Data:

====

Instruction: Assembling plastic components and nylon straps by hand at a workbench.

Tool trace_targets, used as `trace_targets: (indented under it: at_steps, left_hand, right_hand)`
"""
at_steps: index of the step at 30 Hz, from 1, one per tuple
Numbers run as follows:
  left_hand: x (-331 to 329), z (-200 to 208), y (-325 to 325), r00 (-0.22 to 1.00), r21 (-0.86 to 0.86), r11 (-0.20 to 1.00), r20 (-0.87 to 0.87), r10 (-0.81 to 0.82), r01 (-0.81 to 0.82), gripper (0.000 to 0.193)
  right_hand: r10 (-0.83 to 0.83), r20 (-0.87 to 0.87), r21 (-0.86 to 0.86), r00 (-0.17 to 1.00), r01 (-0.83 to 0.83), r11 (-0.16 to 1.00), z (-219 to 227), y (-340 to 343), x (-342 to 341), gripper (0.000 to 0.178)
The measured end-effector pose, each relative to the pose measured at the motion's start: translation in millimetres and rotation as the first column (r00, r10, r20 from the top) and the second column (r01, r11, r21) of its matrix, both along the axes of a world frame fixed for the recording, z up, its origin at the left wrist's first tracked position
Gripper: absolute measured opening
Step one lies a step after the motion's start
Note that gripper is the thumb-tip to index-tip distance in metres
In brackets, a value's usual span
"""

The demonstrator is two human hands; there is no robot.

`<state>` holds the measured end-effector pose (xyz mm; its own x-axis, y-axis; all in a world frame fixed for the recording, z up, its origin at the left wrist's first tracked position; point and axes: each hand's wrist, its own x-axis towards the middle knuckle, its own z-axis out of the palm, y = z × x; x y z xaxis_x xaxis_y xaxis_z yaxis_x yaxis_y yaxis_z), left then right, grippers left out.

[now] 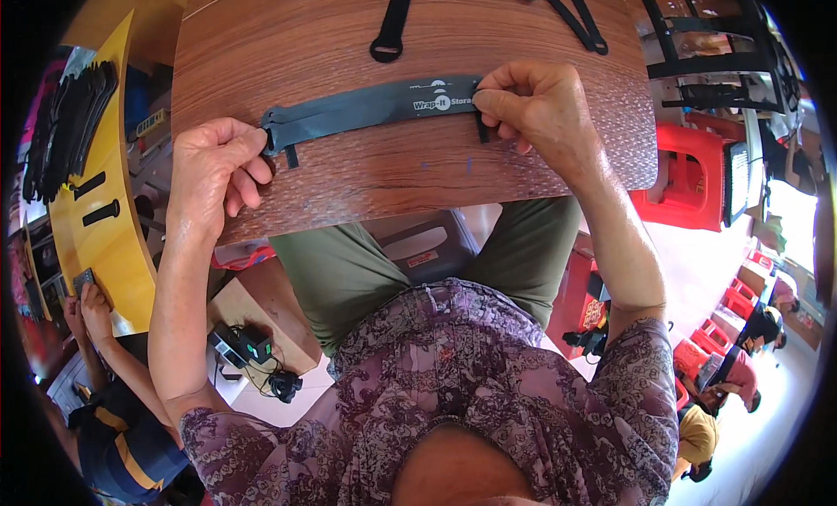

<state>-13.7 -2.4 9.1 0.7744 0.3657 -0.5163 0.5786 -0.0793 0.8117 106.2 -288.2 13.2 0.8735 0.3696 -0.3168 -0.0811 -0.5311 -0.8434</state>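
Observation:
A dark grey-green strap band (357,108) with pale printing stretches between my two hands, just over the wooden table. My left hand (214,162) pinches its left end between thumb and fingers, beside a small black loop. At the opposite end, my right hand (545,109) pinches the strap's right corner. Short black tabs hang below the band near both ends. Farther back on the table lie a black strap with a holed round end (390,35) and a folded black strap (575,22).
The wooden tabletop (349,183) ends just in front of my lap. Left, a yellow table (113,253) bears a pile of black straps (74,131); a co-worker's hands (91,305) rest at it. Red stools (680,176) stand at right. A box with cables (261,332) sits below.

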Motion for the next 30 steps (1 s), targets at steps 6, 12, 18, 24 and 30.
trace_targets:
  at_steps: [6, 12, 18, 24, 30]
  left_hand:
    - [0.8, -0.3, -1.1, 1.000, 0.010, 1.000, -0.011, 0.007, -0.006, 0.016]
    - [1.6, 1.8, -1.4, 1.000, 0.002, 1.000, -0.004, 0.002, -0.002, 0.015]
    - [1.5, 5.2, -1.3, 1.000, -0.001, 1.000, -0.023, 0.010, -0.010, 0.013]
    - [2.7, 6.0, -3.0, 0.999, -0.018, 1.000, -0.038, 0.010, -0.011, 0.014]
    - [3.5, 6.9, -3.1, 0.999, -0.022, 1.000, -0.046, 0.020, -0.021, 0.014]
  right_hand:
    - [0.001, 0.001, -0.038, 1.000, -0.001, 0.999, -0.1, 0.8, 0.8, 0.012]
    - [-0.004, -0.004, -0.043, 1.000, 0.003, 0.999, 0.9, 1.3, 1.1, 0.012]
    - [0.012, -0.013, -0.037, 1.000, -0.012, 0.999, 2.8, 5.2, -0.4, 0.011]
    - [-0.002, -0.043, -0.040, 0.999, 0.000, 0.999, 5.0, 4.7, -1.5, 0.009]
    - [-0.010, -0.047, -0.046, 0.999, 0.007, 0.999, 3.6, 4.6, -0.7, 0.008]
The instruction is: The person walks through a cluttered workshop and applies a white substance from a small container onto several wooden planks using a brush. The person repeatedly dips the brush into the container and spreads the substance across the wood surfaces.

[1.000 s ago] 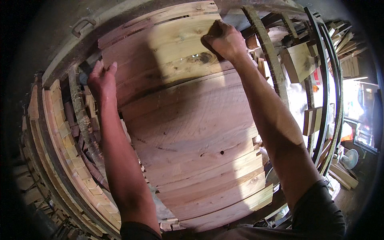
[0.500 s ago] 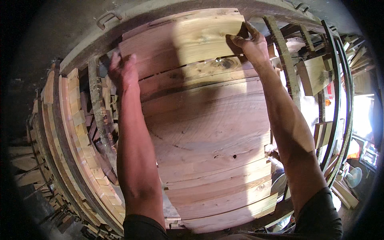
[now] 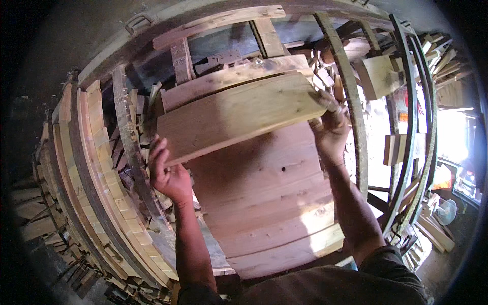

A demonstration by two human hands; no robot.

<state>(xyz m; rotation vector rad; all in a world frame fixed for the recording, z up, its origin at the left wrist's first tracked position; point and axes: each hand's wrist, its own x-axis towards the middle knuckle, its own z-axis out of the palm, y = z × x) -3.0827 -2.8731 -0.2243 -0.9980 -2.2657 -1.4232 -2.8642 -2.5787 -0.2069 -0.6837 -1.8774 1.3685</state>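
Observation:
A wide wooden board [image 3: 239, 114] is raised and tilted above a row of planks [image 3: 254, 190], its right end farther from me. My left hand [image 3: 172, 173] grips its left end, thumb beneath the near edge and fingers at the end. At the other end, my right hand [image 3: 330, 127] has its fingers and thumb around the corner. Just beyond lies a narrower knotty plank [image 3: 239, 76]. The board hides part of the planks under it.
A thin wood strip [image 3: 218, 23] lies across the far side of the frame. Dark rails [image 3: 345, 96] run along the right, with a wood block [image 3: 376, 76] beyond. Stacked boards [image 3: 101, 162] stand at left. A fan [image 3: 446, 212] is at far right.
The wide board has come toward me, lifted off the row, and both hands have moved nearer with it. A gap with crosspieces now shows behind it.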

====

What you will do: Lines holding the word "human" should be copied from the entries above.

Worked solution:
The demonstrator is two human hands; there is no robot.
A demonstration by two human hands; no robot.

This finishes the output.